Palaiokastritsa ( meaning Little Old Castle place, referring to nearby Angelokastro) is a village in northwestern Corfu, Greece. Corfu has been suggested to be the mythical island of the Phaeacians and the bay of Palaiokastritsa to be the place where Odysseus disembarked and met Nausicaa for the first time. The monastery in Palaiokastritsa, which dates from 1225, houses a museum.

Administrative history
Palaiokastrites was a former municipality on the island of Corfu, Ionian Islands, Greece. Its including area was defined around the original village of Palaiokastritsa. Since the 2019 local government reform Palaiokastrites is part of the municipality of Central Corfu and Diapontia Islands as a smaller municipal unit. It has a land area of 48.379 km² and a population of 4,068 (2011 census) and is located on the west coast of Corfu just south of Angelokastro. The seat of the formerly independent Palaiokastriton municipality was the town of Lakones (pop. 384).
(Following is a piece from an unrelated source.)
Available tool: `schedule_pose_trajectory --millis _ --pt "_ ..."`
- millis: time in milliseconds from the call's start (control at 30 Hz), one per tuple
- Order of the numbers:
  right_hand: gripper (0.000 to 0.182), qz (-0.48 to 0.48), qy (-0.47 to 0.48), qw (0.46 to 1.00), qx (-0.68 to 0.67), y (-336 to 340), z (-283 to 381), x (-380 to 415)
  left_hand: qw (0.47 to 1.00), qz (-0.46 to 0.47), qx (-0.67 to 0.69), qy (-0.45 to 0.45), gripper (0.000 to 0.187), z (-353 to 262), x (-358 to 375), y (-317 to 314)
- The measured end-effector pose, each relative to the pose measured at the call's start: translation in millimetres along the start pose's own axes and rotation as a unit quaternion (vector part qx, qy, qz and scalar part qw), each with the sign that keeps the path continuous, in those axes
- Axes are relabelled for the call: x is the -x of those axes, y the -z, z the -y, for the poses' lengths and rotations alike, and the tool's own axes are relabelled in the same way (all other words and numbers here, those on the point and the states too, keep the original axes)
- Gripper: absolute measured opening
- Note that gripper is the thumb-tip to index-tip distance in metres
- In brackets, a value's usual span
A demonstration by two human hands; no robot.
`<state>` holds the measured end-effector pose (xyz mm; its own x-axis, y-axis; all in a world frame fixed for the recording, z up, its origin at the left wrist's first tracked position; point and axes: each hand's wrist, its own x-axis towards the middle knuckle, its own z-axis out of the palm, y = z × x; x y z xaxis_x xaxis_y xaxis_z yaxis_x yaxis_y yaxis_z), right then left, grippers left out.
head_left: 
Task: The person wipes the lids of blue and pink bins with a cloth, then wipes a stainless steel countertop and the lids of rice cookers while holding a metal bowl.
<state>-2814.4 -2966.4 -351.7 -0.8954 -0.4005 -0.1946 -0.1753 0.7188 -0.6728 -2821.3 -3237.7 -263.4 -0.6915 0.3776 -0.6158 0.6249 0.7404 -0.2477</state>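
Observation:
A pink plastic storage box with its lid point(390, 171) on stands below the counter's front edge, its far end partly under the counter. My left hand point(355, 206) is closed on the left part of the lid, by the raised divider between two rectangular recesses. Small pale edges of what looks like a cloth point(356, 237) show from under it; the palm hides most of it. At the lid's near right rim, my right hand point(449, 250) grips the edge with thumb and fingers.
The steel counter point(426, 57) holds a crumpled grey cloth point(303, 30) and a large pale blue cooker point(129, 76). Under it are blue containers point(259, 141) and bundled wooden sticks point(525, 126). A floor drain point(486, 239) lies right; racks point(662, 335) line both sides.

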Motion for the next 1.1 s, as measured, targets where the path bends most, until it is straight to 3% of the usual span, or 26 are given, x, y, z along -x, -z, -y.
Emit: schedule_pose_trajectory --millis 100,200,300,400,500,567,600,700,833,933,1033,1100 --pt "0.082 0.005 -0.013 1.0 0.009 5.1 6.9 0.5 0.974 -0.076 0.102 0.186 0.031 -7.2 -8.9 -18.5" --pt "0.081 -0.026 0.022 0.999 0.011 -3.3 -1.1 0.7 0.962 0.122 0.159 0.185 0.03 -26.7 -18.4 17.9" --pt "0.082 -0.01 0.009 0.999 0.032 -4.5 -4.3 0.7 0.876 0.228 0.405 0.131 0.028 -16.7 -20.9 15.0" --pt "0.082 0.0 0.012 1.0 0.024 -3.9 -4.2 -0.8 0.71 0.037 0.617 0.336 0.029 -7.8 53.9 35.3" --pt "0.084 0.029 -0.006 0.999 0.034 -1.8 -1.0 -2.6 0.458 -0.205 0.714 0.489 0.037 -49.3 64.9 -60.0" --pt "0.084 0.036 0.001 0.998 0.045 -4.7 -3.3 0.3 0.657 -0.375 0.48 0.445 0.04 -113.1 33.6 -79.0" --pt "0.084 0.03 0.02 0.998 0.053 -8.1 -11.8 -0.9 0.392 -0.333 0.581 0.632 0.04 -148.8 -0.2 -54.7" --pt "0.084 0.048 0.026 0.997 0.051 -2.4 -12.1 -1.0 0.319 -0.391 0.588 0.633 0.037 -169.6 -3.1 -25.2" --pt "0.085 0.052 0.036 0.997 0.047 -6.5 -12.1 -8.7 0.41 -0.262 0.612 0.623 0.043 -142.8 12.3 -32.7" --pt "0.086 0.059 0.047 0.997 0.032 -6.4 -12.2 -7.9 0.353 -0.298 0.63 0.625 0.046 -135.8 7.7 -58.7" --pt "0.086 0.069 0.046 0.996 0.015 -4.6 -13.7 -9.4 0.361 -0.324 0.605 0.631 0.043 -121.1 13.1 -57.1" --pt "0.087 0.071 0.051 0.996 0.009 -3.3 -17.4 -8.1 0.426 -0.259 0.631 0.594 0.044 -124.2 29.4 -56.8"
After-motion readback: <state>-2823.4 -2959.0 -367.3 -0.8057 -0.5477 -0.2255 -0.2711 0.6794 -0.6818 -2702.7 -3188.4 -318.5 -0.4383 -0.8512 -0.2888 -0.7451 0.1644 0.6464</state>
The largest villages are Liapades (pop. 879), Doukades (627), Skriperó (500), and Lákones.

Subdivisions
The municipal unit Palaiokastriton is subdivided into the following communities (constituent villages in brackets):
Lakones (Lakones, Palaiokastritsa)
Aleimmatades (Aleimmatades, Agia Anna)
Gardelades
Doukades (Doukades, Papathanatika)
Krini
Liapades (Liapades, Gefyra)
Makrades (Makrades, Vistonas)
Skripero (Skripero, Felekas)

Gallery

External links
Video on Palaiokastritsa from ERT's travelling program Traveling in Greece (Menoume Ellada) 
Palaiokastritsa Travel Guide (Corfu) 
The weather in Corfu and Paleokastritsa

References

Populated places in Corfu (regional unit)
Beaches of Greece
Seaside resorts in Greece
Tourist attractions in the Ionian Islands (region)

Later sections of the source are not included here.